260. Single Number III (Medium)

Description Link to heading

260. Single Number III (Medium)

Given an integer array nums, in which exactly two elements appear only once and all the other elements appear exactly twice. Find the two elements that appear only once. You can return the answer in any order.

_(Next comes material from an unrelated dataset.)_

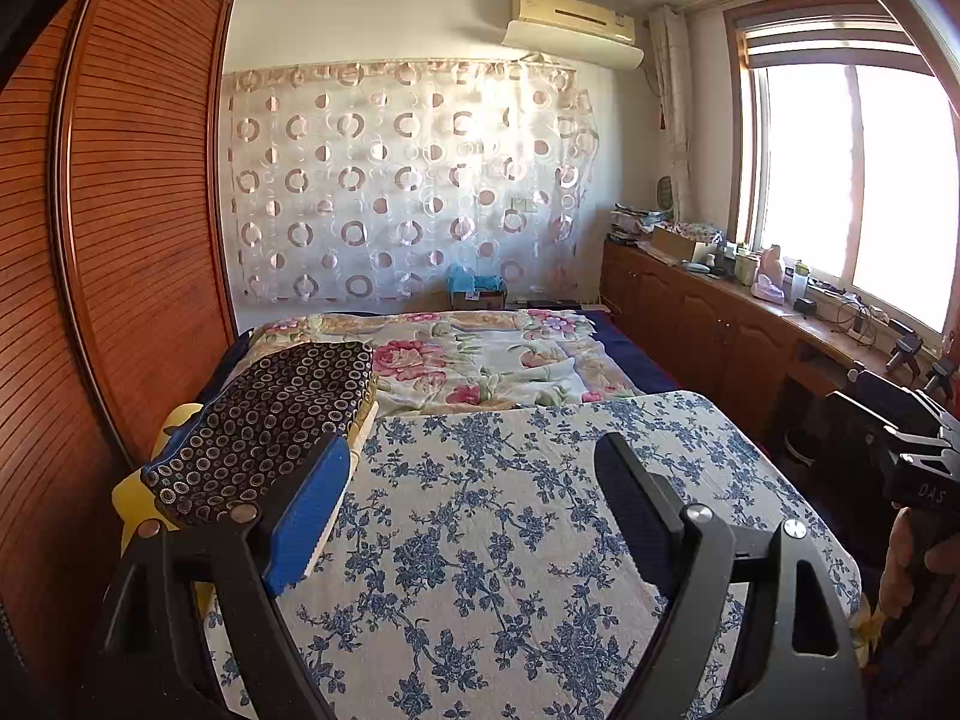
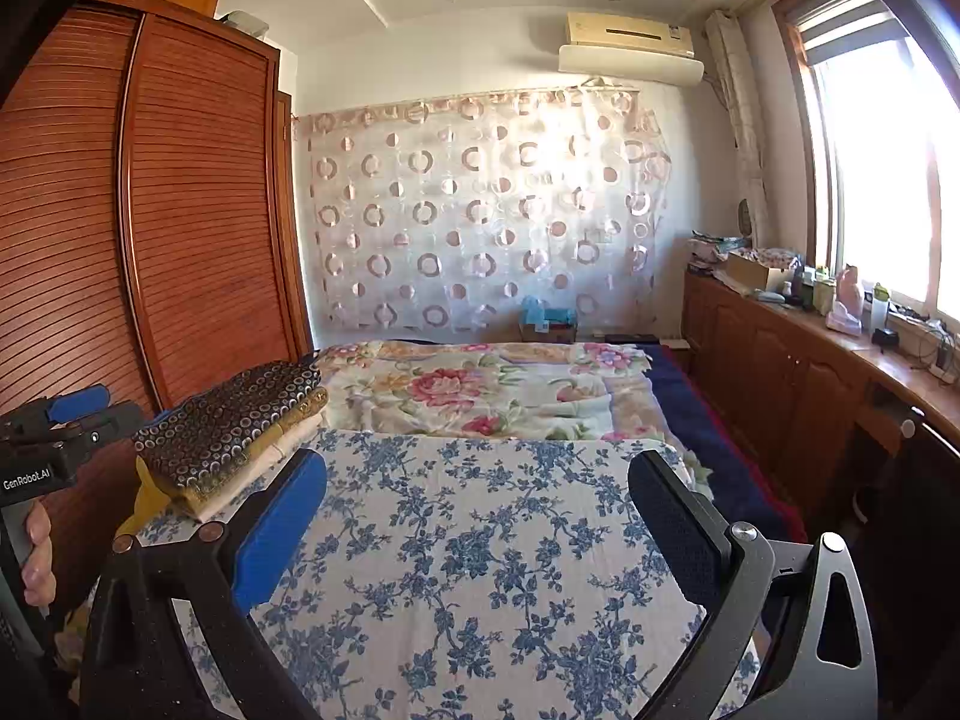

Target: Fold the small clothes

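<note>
Folded clothes (image 1: 264, 426) stacked just left of left hand-held gripper (image 1: 474, 498), fingers apart.

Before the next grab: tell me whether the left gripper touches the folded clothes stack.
Apart. The right wrist view shows the left gripper left of the folded clothes stack, wardrobe visible between them.

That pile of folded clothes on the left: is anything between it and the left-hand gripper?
Nothing visible. The pile sits at the left edge of the blue-flowered cloth, just past the left gripper's blue finger. Both grippers are open and empty.
</note>
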Tool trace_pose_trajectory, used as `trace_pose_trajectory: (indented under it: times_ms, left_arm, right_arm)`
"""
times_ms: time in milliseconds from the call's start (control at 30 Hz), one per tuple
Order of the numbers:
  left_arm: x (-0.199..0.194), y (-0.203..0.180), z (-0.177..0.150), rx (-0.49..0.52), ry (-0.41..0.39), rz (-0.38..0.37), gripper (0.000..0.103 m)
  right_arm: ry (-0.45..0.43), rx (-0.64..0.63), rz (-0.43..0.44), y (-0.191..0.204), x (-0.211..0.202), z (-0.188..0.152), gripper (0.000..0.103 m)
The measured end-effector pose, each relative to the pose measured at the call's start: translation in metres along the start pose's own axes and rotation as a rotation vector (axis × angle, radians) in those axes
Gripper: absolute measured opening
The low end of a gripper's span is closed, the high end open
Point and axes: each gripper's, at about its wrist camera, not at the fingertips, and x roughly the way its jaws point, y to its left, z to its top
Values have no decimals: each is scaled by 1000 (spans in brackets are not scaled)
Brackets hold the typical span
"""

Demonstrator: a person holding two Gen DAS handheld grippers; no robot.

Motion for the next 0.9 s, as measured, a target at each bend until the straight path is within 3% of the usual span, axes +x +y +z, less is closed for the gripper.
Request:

You must write an algorithm that runs in linear runtime complexity and uses only constant extra space.

Example 1:

Input: nums = [1,2,1,3,2,5]
Output: [3,5]
Explanation:  [5, 3] is also a valid answer.

Example 2:

Input: nums = [-1,0]
Output: [-1,0]

Example 3:

Input: nums = [0,1]
Output: [1,0]

Constraints:

• 2 <= nums.length <= 3 * 10⁴
• -2³¹ <= nums[i] <= 2³¹ - 1
• Each integer in nums will appear twice, only two integers will appear once.

Solution Link to heading

Initially, perform bitwise XOR on all numbers. Assuming the elements to be identified are denoted as $a$ and $b$, the result of the XOR operation is $c = a \oplus b$. Consider obtaining the lowbit of $c$, which is $c & (-c)$. This enables us to categorize all elements into two groups: one with $nums[i] & lowbit = 0$ and the other with non-zero values. Notably, $a$ and $b$ each belong to one of these groups. If the XOR result of all elements in the first group is $a$, then the XOR result of all elements in the second group is $b$.

Code Link to heading

class Solution {
public:
    vector<int> singleNumber(vector<int>& nums) {
       	long res = 0;
       	int n = nums.size();
       	for (int i = 0; i < n; ++i) {
       		res = res ^ nums[i];
       	} 
       	long c = (res & (-res));
       	int res1 = 0, res2 = 0;
       	for (int i = 0; i < n; ++i) {
       		if (nums[i] & c) {
       			res1 = res1 ^ nums[i];
       		} else {
       			res2 = res2 ^ nums[i];
       		}
       	}
       	return {res1, res2};
    }
};